When the civil war broke out her position became very unpleasant, and with another northern girl she fled by night during the summer of 1862, and was guided north by friendly negroes. Afterwards she became a church singer and was engaged in Henry Ward Beecher's church at Brooklyn, where a special throne-like seat was erected for her. In 1868, she came to Europe for further training; she sang at Darlington in Handel's Messiah on 17 December, and elsewhere, taking some lessons under W. H. Cummings in London before proceeding to Germany.
There she studied under Pauline Viardot-Garcia, and finally under Manuel Garcia in London. In 1871, she returned to America and became a prominent concert singer. Her voice had settled into a true contralto of exceptional power and richness. She came back to England at the beginning of 1873 where she made her debut in the Covent Garden Promenade Concerts and became popular for singing ballads and Scotch songs.
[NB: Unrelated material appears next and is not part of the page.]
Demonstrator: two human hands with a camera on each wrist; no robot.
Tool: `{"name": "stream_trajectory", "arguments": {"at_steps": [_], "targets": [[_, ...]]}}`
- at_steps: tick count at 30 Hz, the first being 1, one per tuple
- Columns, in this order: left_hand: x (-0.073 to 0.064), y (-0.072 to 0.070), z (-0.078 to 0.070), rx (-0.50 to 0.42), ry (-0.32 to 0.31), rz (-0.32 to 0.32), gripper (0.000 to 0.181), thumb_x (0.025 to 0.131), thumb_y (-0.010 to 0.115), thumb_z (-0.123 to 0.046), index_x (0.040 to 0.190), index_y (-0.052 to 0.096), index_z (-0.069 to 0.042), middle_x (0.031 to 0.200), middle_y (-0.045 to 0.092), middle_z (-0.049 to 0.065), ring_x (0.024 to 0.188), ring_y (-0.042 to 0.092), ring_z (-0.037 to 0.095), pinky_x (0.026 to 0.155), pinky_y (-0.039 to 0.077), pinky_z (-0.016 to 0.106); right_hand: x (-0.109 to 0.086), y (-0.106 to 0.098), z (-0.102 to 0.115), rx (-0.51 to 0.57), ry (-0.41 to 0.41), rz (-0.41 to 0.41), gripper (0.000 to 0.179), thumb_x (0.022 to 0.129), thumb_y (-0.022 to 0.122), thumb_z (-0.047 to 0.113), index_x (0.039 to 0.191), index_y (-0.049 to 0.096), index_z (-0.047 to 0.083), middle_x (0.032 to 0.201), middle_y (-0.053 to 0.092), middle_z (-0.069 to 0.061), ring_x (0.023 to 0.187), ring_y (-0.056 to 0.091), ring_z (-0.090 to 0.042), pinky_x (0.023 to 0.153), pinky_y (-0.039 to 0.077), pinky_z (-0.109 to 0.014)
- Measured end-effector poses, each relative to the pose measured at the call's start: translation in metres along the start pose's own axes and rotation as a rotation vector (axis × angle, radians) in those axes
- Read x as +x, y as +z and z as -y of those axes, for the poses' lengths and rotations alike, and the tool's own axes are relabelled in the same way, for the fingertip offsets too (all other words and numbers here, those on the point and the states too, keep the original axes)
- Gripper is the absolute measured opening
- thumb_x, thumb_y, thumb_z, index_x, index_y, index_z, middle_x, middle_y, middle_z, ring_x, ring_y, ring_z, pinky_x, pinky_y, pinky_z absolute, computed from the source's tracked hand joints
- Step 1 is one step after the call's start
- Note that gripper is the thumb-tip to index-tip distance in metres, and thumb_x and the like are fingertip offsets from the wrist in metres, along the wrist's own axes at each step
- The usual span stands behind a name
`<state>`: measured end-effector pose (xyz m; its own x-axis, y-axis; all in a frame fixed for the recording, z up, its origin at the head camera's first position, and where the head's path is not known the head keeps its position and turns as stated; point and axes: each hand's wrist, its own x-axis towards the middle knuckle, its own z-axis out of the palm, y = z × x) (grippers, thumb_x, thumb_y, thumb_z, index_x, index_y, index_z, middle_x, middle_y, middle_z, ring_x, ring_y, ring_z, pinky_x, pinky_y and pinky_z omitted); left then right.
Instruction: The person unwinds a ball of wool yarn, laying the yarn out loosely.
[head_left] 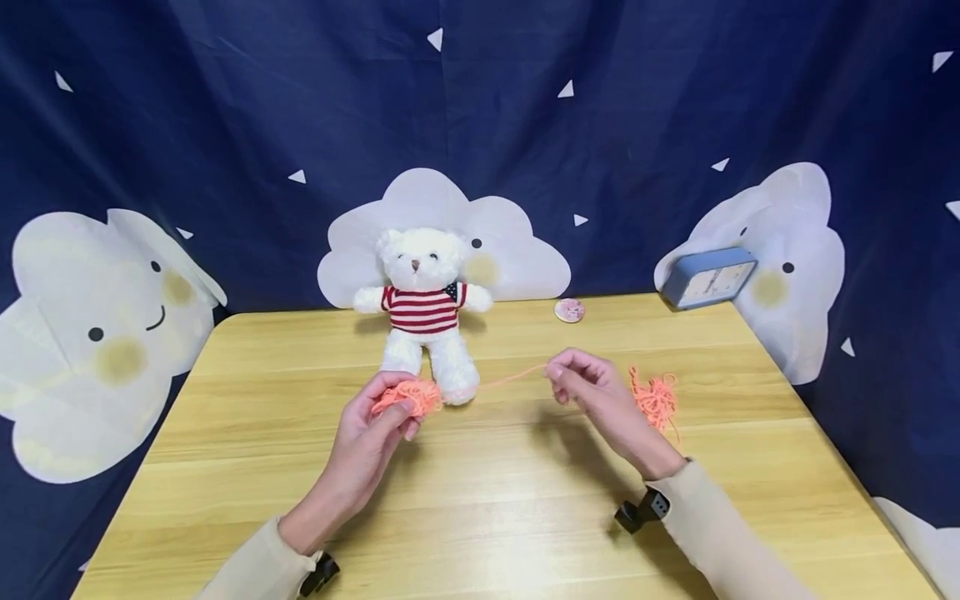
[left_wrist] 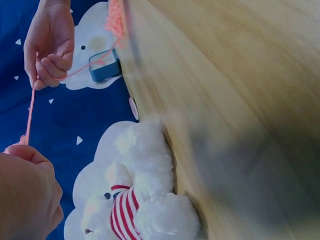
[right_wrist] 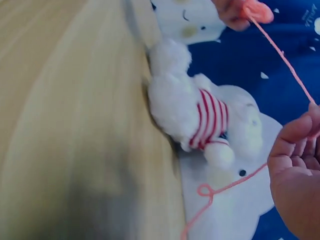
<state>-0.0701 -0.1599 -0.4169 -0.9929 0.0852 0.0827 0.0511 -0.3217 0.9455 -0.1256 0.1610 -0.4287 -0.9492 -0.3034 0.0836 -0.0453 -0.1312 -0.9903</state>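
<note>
My left hand (head_left: 371,429) grips a bundle of coral yarn (head_left: 411,397) between thumb and fingers, raised above the table in front of the bear's feet. From it a single strand (head_left: 513,377) runs taut to my right hand (head_left: 600,400), which pinches it between thumb and forefinger. Past the right hand the strand hangs on with a small loop (right_wrist: 205,190), seen in the right wrist view. A loose heap of the same yarn (head_left: 657,402) lies on the table beside the right hand. The left wrist view shows the strand stretched between both hands.
A white teddy bear (head_left: 422,250) in a red-striped shirt sits at the back of the wooden table (head_left: 480,517). A round pink badge (head_left: 569,311) lies near the back edge, and a blue clock (head_left: 709,277) stands at the back right corner. A dark blue cloud-print curtain (head_left: 510,92) hangs behind.
</note>
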Motion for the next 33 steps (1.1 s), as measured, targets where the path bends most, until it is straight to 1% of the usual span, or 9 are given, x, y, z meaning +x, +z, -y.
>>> {"name": "stream_trajectory", "arguments": {"at_steps": [4, 7, 11, 15, 22, 26, 30, 33], "targets": [[-0.001, -0.004, 0.000, -0.011, 0.023, -0.012, 0.022, 0.106, 0.056, 0.009, 0.126, 0.061, 0.004, 0.102, 0.063, 0.009, 0.077, 0.058, 0.015, 0.065, 0.051, 0.020, -0.001, -0.013, 0.007, 0.123, -0.096, -0.081, 0.018, 0.111, 0.059, 0.002, 0.100, 0.072, 0.008, 0.088, 0.061, -0.002, 0.078, 0.056, -0.012, 0.072, 0.053, -0.023], [-0.001, -0.007, 0.000, -0.025, 0.026, -0.044, 0.022, 0.105, 0.056, 0.010, 0.125, 0.062, 0.002, 0.101, 0.063, 0.008, 0.077, 0.058, 0.015, 0.065, 0.052, 0.020, -0.004, -0.023, 0.014, 0.192, -0.145, -0.131, 0.022, 0.111, 0.056, -0.002, 0.099, 0.073, 0.007, 0.087, 0.063, -0.001, 0.077, 0.056, -0.011, 0.071, 0.052, -0.021], [-0.003, -0.010, -0.002, -0.041, 0.025, -0.064, 0.022, 0.105, 0.055, 0.011, 0.124, 0.063, 0.003, 0.101, 0.063, 0.008, 0.078, 0.058, 0.015, 0.065, 0.053, 0.020, -0.011, -0.038, 0.021, 0.274, -0.177, -0.187, 0.027, 0.111, 0.054, -0.003, 0.099, 0.075, 0.006, 0.086, 0.066, -0.002, 0.075, 0.056, -0.010, 0.068, 0.050, -0.019], [-0.004, -0.012, -0.003, -0.049, 0.017, -0.080, 0.023, 0.104, 0.055, 0.012, 0.124, 0.063, 0.002, 0.103, 0.063, 0.009, 0.080, 0.059, 0.015, 0.066, 0.054, 0.021, -0.018, -0.055, 0.023, 0.297, -0.195, -0.236, 0.028, 0.112, 0.052, -0.003, 0.098, 0.075, 0.005, 0.085, 0.066, -0.003, 0.075, 0.057, -0.011, 0.066, 0.049, -0.019], [-0.005, -0.014, -0.006, -0.062, 0.005, -0.122, 0.023, 0.105, 0.055, 0.011, 0.126, 0.061, 0.002, 0.109, 0.062, 0.012, 0.082, 0.060, 0.015, 0.067, 0.055, 0.021, -0.031, -0.082, 0.014, 0.316, -0.164, -0.323, 0.027, 0.113, 0.052, -0.003, 0.098, 0.075, 0.002, 0.086, 0.067, -0.004, 0.074, 0.058, -0.011, 0.064, 0.050, -0.018], [-0.004, -0.016, -0.007, -0.087, 0.016, -0.135, 0.023, 0.106, 0.055, 0.011, 0.126, 0.062, 0.002, 0.111, 0.061, 0.013, 0.083, 0.061, 0.016, 0.067, 0.055, 0.021, -0.039, -0.098, 0.007, 0.344, -0.135, -0.384, 0.025, 0.112, 0.055, -0.002, 0.098, 0.075, 0.002, 0.085, 0.068, -0.004, 0.073, 0.060, -0.010, 0.063, 0.053, -0.018], [-0.005, -0.019, -0.008, -0.111, 0.040, -0.142, 0.022, 0.106, 0.056, 0.010, 0.126, 0.062, 0.002, 0.111, 0.062, 0.014, 0.083, 0.062, 0.017, 0.067, 0.056, 0.022, -0.047, -0.115, -0.003, 0.371, -0.063, -0.445, 0.023, 0.112, 0.058, 0.000, 0.099, 0.077, 0.002, 0.086, 0.070, -0.003, 0.073, 0.063, -0.010, 0.064, 0.056, -0.018], [-0.005, -0.020, -0.008, -0.123, 0.053, -0.144, 0.021, 0.107, 0.056, 0.010, 0.126, 0.062, 0.003, 0.111, 0.062, 0.013, 0.082, 0.062, 0.017, 0.068, 0.056, 0.022, -0.052, -0.128, -0.011, 0.334, 0.010, -0.480, 0.022, 0.112, 0.059, 0.002, 0.101, 0.078, 0.003, 0.087, 0.070, -0.002, 0.074, 0.063, -0.010, 0.066, 0.057, -0.018]]}}
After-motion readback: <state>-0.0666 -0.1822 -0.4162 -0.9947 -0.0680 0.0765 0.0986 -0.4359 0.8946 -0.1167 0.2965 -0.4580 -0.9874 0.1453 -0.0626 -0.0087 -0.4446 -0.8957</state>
Her first engagement in London was at the promenade concert of 6 November 1873; the programmes were then distinctly popular, with a tendency towards vulgarity; she insisted, in spite of all expostulations, in singing the 'Slumber Song' from Bach's Christmas Oratorio and some classical Lieder. She obtained great popular success, and enthusiastic receptions on her appearance at the Crystal Palace, the Albert Hall, Exeter Hall, and St. James's Hall quickly followed.